图4、Performance of G@SFM under harsh conditions. a) Lightweight property of G@SFM (3 cm × 3 cm). b) Digital photographs showing a large-scale G@SFM folded 6 times (clockwise). Inset: schematic of the corresponding folding mode. c) Sheet resistance of PM and G@SFM after physical tests (“Pre” represents the pristine sample, while “post” indicates the sample that has undergone one of the durability tests). Error bars represent the standard deviation from three devices (n = 3). d) Durability test results for PM and G@SFM (from left to right: bending, penetration, and abrasion). e) PM and G@SFM burning experiments. f) Sheet resistance of G@SFM after thermal treatment at different temperatures under vacuum and ambient air conditions. g) Morphologies of G@SFM after 5 min thermal treatment at temperatures from 600 to 800 °C in ambient air. Error bars represent the standard deviation from three devices (n = 3). h) Schematic of the high-temperature oxidation of the surface graphene. i) Sheet resistance and tensile strength of G@SFM after treatment at 500 °C in ambient air for 100 min. Error bars represent the standard deviation from three devices (n = 3). j) Airflow scouring tests of the carbon aerogel and G@SFM. k) Weight loss of the carbon aerogel and G@SFM after the airflow scouring test. Error bars represent the standard deviation from three devices (n = 3).

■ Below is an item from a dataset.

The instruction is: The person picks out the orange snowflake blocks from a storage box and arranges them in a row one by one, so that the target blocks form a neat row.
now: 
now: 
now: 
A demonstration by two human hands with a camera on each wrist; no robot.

图5、Electromagnetic performance of the G@SFM absorbers. a) Schematic of G@SFM absorber fabrication. Inset: digital photograph of the as-fabricated G@SFM absorber. b) Position of G@SFM at various effective thicknesses. c–f) Dependence of RL characteristics on the dielectric layer thicknesses for G@SFM absorbers with sheet resistances of 200 Ω sq⁻¹ (c), 150 Ω sq⁻¹ (d), 100 Ω sq⁻¹ (e), and 50 Ω sq⁻¹ (f). g) Simulated power loss density of the metasurface unit cell (TL-pattern) at different frequencies. h) Simulated radiation pattern of the absorber with/without G@SFM. i) EMW absorption performance of G@SFM absorbers under different thermal treatment conditions. j) Spaceship model and corresponding radar cross section (RCS) curves with/without G@SFM.

小结

在本研究中，我们成功利用激光“擦除”技术开发出石墨烯@硅纤维膜（G@SFM），该技术利用了石墨烯与硅纤维对激光吸收率的差异。所得G@SFM展现出卓越特性：超薄厚度（约0.1毫米）、低面密度（(106 g m⁻²)）、优异柔性及可调片电阻（50-5000 Ω sq⁻¹）。这些特性表明G@SFM是高性能电磁波吸收应用的理想候选材料。该材料还展现出优异的热稳定性，经严苛热处理后仍保持图案完整性和片电阻稳定，这对高速飞行器应用至关重要。此外，G@SFM具备卓越的机械耐久性及抗气流冲刷能力。为优化电磁波吸收效果，将G@SFM集成于飞行器隔热层，形成具备高温电磁波吸收能力的超表面吸收体结构。该G@SFM吸收体在约5GHz频率下实现最小反射损耗（RLmin）达−42 dB，显著降低航天器模型雷达截面积（RCS）。经空气中600℃持续5分钟及真空环境1000℃长期热暴露测试，其电磁波吸收性能保持稳定，满足航空航天与高速系统的严苛要求。

研究成果表明，G@SFM作为新一代电磁波吸收技术的变革性解决方案具有广阔前景，不仅能为航空航天应用提供结构与热稳定性，更可在卫星有效载荷防护、国防平台隐形表面、极端工业/空间环境下高温电子设备的电磁屏蔽等新兴领域展现扩展适应性。

未来研究可探索将G@SFM与相变材料或电压控制层等主动调谐元件集成，实现电磁响应的动态调控，从而在多变工况下实现实时适应性。所提出的激光图案化策略构建了多功能平台，可扩展至更高频段（包括毫米波与太赫兹频段），从而拓展其在下一代无线通信、空间传感及自适应隐身系统中的应用前景。

文献：https://doi.org/10.1002/adma.202516254